Congress is likely to approve a continuing resolution (CR) before the Sept. 30 end of the fiscal year so that the federal government can receive funding into fiscal 2011. Without a resolution, government agencies would face a shutdown. Congress has yet to clear any of the dozen annual appropriations bills that provide funding for 2011.
Rep. Jerry Lewis (Calif.), the top House GOP appropriator, and other Republicans on the spending panel said in a letter to Democrats that they have "serious and growing concerns" about what a continuing resolution would look like.

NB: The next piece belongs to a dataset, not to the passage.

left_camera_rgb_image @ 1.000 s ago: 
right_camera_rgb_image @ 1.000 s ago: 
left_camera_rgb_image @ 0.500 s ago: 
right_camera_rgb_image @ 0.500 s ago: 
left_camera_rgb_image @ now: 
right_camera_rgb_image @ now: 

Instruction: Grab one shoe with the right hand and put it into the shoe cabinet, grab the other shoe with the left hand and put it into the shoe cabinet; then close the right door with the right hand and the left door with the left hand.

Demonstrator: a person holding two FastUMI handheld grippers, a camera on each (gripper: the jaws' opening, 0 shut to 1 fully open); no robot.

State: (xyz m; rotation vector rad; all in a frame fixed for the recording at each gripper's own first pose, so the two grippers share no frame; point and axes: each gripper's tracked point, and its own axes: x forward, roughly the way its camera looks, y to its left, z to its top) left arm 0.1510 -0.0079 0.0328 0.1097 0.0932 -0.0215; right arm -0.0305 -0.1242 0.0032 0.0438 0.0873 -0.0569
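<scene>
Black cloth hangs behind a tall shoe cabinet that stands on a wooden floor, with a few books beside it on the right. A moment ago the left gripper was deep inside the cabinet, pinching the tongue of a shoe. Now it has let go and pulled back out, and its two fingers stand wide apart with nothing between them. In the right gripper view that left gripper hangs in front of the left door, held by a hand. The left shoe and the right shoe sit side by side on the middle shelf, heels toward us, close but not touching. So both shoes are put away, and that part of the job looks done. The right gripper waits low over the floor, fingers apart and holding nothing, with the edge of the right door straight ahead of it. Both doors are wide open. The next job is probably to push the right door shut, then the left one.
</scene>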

"At a time of extreme spending and political fatigue, it is simply unacceptable to use a must-pass CR as a legislative vehicle for more wasteful federal spending or completing an array of unfinished political business before the election," the Republicans appropriators wrote.
The GOP lawmakers added that they wouldn't support any measure that included "unnecessary spending or legislative provisions unrelated to maintaining government operations."
"We respectfully request that you fashion a CR true to the purpose of temporarily continuing the activities of government at the absolute minimum level necessary until we finish our work on the fiscal year 2011 spending bills,” the GOP lawmakers said.
Democratic leaders have yet to lay out how they plan to pass the 2011 spending bills. Senate Majority Whip Dick Durbin (D-Ill.) said Tuesday that a continuing resolution is on the Senate's pre-election agenda.
While lawmakers are holding out hope they can pass some of the bills individually, it's all but certain that Congress will have to package several together into an omnibus measure, just as lawmakers did last year.